A collaboration between Arm and Nvidia should enable “deep learning” and AI (artificial intelligence) on Internet-enabled devices.
Nvidia and ARM have announced a collaboration to integrate Nvdia’s Deep Learning Accelerator (Nvdla) architecture into ARM’s Project Trillium machine learning platform. This technology fusion is designed to make it easier for manufacturers of IoT devices to integrate artificial intelligence (AI) into their designs and help them to manufacture and offer intelligent products at low prices.
Nvdla is based on Nvidia’s “Xavier” autonomous machine system (already used in concept vehicles for autonomous driving at Volkswagen, among others). Nvdla is not only supported by the company’s development tools, but also the upcoming versions of TensorRT, a programmable “Deep Learning Accelerator”. According to Nvidia, the open source design in Nvdla should make it possible to regularly add new functions.

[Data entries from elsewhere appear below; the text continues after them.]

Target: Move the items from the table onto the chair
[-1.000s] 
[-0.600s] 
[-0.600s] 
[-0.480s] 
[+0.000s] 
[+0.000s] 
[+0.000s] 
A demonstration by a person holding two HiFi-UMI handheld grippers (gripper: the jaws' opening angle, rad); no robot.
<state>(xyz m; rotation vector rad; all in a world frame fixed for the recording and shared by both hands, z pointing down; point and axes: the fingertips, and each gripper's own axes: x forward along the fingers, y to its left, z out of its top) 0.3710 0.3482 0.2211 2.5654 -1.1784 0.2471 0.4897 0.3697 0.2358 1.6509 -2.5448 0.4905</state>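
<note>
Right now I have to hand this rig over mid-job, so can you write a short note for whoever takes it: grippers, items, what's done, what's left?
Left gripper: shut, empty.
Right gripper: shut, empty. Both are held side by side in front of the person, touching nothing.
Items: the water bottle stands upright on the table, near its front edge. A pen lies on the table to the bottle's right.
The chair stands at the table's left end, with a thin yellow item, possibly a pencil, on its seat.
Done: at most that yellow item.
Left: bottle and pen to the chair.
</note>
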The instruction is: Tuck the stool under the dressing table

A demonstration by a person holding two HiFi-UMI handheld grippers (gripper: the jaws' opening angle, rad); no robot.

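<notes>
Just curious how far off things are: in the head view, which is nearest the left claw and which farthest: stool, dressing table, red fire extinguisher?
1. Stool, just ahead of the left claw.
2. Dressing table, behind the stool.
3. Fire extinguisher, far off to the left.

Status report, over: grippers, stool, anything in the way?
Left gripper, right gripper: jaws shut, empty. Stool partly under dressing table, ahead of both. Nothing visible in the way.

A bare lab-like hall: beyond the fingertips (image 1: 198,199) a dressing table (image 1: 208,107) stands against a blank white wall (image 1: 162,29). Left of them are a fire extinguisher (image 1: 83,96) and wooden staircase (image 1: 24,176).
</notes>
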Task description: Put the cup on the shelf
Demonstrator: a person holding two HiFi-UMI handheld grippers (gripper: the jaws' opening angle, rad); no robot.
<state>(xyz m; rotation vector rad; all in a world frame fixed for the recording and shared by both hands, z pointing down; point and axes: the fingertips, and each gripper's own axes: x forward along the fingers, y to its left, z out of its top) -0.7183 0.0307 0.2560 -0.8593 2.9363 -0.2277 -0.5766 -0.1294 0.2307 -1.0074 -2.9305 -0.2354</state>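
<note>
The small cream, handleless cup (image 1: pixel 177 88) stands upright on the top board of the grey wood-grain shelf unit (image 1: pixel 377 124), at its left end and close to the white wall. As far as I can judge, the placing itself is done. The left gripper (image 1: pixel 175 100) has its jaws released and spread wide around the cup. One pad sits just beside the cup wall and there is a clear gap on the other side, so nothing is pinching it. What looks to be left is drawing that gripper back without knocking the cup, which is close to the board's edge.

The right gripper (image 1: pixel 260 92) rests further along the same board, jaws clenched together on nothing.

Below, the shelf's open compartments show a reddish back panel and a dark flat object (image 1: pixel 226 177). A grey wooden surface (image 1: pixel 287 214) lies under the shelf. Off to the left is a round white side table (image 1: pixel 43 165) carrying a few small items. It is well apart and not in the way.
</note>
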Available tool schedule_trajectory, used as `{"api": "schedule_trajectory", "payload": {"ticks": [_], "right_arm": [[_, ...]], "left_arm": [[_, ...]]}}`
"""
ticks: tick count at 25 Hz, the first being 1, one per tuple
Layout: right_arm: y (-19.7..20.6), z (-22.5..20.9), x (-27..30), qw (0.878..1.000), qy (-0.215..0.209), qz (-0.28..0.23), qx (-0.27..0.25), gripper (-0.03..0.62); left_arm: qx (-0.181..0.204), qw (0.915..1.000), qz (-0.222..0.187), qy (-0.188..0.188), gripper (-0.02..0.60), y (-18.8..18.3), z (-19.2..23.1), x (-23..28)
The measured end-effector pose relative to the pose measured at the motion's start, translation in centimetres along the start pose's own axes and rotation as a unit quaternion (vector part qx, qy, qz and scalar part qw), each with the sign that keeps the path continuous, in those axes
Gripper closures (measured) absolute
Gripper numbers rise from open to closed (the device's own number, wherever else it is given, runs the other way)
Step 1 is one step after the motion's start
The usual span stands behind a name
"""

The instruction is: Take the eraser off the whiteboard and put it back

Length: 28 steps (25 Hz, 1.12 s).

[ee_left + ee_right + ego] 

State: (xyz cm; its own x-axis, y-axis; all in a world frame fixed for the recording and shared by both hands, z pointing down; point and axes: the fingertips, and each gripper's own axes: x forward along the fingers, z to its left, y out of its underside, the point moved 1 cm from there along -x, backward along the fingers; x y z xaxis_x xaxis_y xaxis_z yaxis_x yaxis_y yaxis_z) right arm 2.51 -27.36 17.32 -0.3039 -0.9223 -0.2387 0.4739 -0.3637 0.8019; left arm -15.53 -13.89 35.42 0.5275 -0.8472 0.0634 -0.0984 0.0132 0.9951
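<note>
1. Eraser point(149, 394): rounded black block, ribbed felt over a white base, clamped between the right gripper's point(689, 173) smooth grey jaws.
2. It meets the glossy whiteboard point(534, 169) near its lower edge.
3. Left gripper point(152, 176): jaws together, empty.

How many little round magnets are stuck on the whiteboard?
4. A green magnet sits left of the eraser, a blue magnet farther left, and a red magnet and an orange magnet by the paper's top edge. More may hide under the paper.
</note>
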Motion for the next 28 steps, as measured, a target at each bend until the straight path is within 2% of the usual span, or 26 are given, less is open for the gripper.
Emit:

While cloud IoT devices can provide access to extensive AI and machine learning capabilities, the fragility of the necessary network connectivity, overall device security and the requirement to process large amounts of sensor data in real time means that IoT device manufacturers will increasingly rely on edge computing – that is, part of the data processing will already be performed on the IoT device itself.
More performance in IoT
“Accelerating AI at the edge is critical in enabling Arm’s vision of connecting a trillion IoT devices.” – Rene Haas (Vice President ARM)
ARM and Nvida stated that integrating Nvdla with Project Trillium will provide developers with maximum performance by leveraging the flexibility and scalability of ARM for a wide range of IoT devices.
“This is a win/win for IoT, mobile and embedded chip companies looking to design accelerated AI inferencing solutions” – Karl Freund (analyst at Moor Insights and Strategy.)